I am checking the position of semicolons in text files. I have length-delimited text files having thousands of rows which look like this:

AB;2;43234;343;
CD;4;41234;443;
FE53234;543;
FE;5;53;34;543;

I am using the following code to check the correct position of the semicolons. If a semicolon is missing where I would expect it, a statement is printed:

import glob

path = r'C:\path\*.txt'

for fname in glob.glob(path):
    print("Checking file", fname)
    with open(fname) as f:
        content = f.readlines()
        for count, line in enumerate(content):
            if (line[2:3]!=";" 
                or line[4:5]!=";" 
                or line[10:11]!=";"
               # really a lot of continuing entries like these
                or line[14:15]!=";"
                ):
                print("\nSemikolon expected, but not found!\nrow:", count+1, "\n", fname, "\n", line)

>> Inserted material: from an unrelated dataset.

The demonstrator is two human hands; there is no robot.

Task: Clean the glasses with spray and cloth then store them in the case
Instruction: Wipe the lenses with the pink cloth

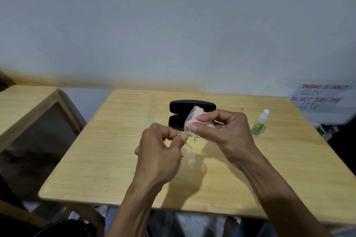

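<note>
Clear-framed glasses (189, 148) hang above the middle of the wooden table (119, 159). My left hand (159, 156) pinches the frame near the bridge. My right hand (223, 129) presses a pink cloth (194, 116) around the upper lens, thumb on one side and fingers on the other. The black glasses case (185, 108) lies open on the table just behind the hands, partly hidden by the cloth. A small white spray bottle (260, 123) with a green label stands upright at the right of the table.
A second wooden table (25, 106) stands to the left with a gap between. A grey wall runs behind, with a handwritten paper sign (319, 96) at the right. Dark objects sit on the floor at lower left.
</note>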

The code works. No error is thrown and it detects the data row.

My problem now is that I have a lot of semicolons to check and I have really a lot of continuing entries like

or line[xx:xx]!=";"

I think this is inefficient regarding two points:

  1. It is visually not nice to have these many code lines. I think it could be shortened.
  2. It is logically not efficient to have these many splitted or checks. I think it could be more efficient probably decreasing the runtime.

I search for an efficient solution which:

  1. Improves the readability
  2. Most importantly: reduces the runtime (as I think the way it is written now is inefficient, with all the or statements)

I only want to check if there are semicolons where I would expect them. Where I need them. I do not care about any additional semicolons in the data fields.

Just going off of what you've written:

filename = ...

with open(filename) as file:
    lines = file.readlines()
delimiter_indices = (2, 4, 10, 14) # The indices in any given line where you expect to see semicolons.
for line_num, line in enumerate(lines):
    if any(line[index] != ";" for index in delimiter_indices):
        print(f"{filename}: Semicolon expected on line #{line_num}")

If the line doesn't have at least 15 characters, this will raise an exception. Also, lines like ;;;;;;;;;;;;;;;are technically valid.


EDIT: Assuming you have an input file that looks like:

AB;2;43234;343;
CD;4;41234;443;
FE;5;53234;543;
FE;5;53;34;543;

(Note: the blank line at the end) My provided solution works fine. I do not see any exceptions or Semicolon expected on line #... outputs.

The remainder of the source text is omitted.